Kubernetes Basics
Kubernetes manages containers at scale. You tell it what you want -- three replicas of this container, a load balancer in front of them, restart if they crash -- and Kubernetes makes it happen. The mental model is declarative: you describe the desired state in a manifest file, submit it to the cluster, and the control plane continuously works to reconcile reality with your declaration.
Why Kubernetes Exists
Running one container on one server is simple. Running hundreds of containers across dozens of servers is not. You need to answer questions that Docker alone cannot:
- Which server has enough CPU and memory to run this container?
- What happens when a server dies? Who restarts the containers?
- How do containers find each other across servers?
- How do you update a service without downtime?
- How do you scale up when traffic spikes and scale down when it drops?
Kubernetes answers all of these. It was originally developed at Google, based on their internal system Borg, and donated to the Cloud Native Computing Foundation (CNCF) in 2014. It is now the industry standard for container orchestration.
The Control Plane
A Kubernetes cluster has two parts: the control plane and the worker nodes.
Control Plane:
+-------------------+
| API Server | <-- All communication goes through here
| etcd | <-- Distributed key-value store (cluster state)
| Scheduler | <-- Assigns pods to nodes
| Controller Manager| <-- Runs control loops (reconciliation)
+-------------------+
Worker Nodes:
+-------------------+ +-------------------+
| kubelet | | kubelet |
| Container Runtime | | Container Runtime |
| kube-proxy | | kube-proxy |
| [Pod] [Pod] [Pod] | | [Pod] [Pod] |
+-------------------+ +-------------------+
The API Server is the single entry point.
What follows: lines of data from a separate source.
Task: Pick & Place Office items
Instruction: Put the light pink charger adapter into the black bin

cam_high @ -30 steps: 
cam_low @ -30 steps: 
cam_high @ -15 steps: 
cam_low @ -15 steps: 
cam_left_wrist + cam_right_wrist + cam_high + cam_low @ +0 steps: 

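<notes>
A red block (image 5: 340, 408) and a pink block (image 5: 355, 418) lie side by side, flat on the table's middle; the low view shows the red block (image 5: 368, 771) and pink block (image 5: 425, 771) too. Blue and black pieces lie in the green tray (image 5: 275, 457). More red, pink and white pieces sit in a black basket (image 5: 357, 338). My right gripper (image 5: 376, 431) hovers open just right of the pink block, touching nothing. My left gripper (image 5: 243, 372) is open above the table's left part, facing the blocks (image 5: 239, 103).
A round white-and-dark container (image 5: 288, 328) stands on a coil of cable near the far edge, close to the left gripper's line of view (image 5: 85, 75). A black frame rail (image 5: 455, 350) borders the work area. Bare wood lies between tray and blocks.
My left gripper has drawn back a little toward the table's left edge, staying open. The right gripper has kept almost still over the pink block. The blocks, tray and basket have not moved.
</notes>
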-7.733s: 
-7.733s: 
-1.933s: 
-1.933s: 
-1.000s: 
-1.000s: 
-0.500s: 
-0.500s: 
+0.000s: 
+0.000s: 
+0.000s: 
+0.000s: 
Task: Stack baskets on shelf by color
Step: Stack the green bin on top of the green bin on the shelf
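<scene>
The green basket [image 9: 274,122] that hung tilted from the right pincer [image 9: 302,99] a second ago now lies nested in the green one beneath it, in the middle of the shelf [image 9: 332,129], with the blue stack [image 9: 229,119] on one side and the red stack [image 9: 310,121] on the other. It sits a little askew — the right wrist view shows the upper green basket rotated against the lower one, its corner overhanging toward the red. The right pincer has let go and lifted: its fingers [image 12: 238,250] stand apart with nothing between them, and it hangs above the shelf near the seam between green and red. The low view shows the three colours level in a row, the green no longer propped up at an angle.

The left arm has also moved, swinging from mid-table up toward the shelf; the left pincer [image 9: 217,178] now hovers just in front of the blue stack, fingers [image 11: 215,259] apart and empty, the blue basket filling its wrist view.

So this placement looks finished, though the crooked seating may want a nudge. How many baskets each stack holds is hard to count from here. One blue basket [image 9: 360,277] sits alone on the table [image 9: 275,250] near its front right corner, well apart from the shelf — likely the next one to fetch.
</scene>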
Every kubectl command, every internal component, and every controller talks to the API server. It validates requests and writes state to etcd.
etcd is the source of truth. It stores the entire cluster state: what pods should be running, their current status, configuration data, and secrets.
The Scheduler watches for newly created pods with no assigned node, evaluates which node has enough resources, and binds the pod to a node.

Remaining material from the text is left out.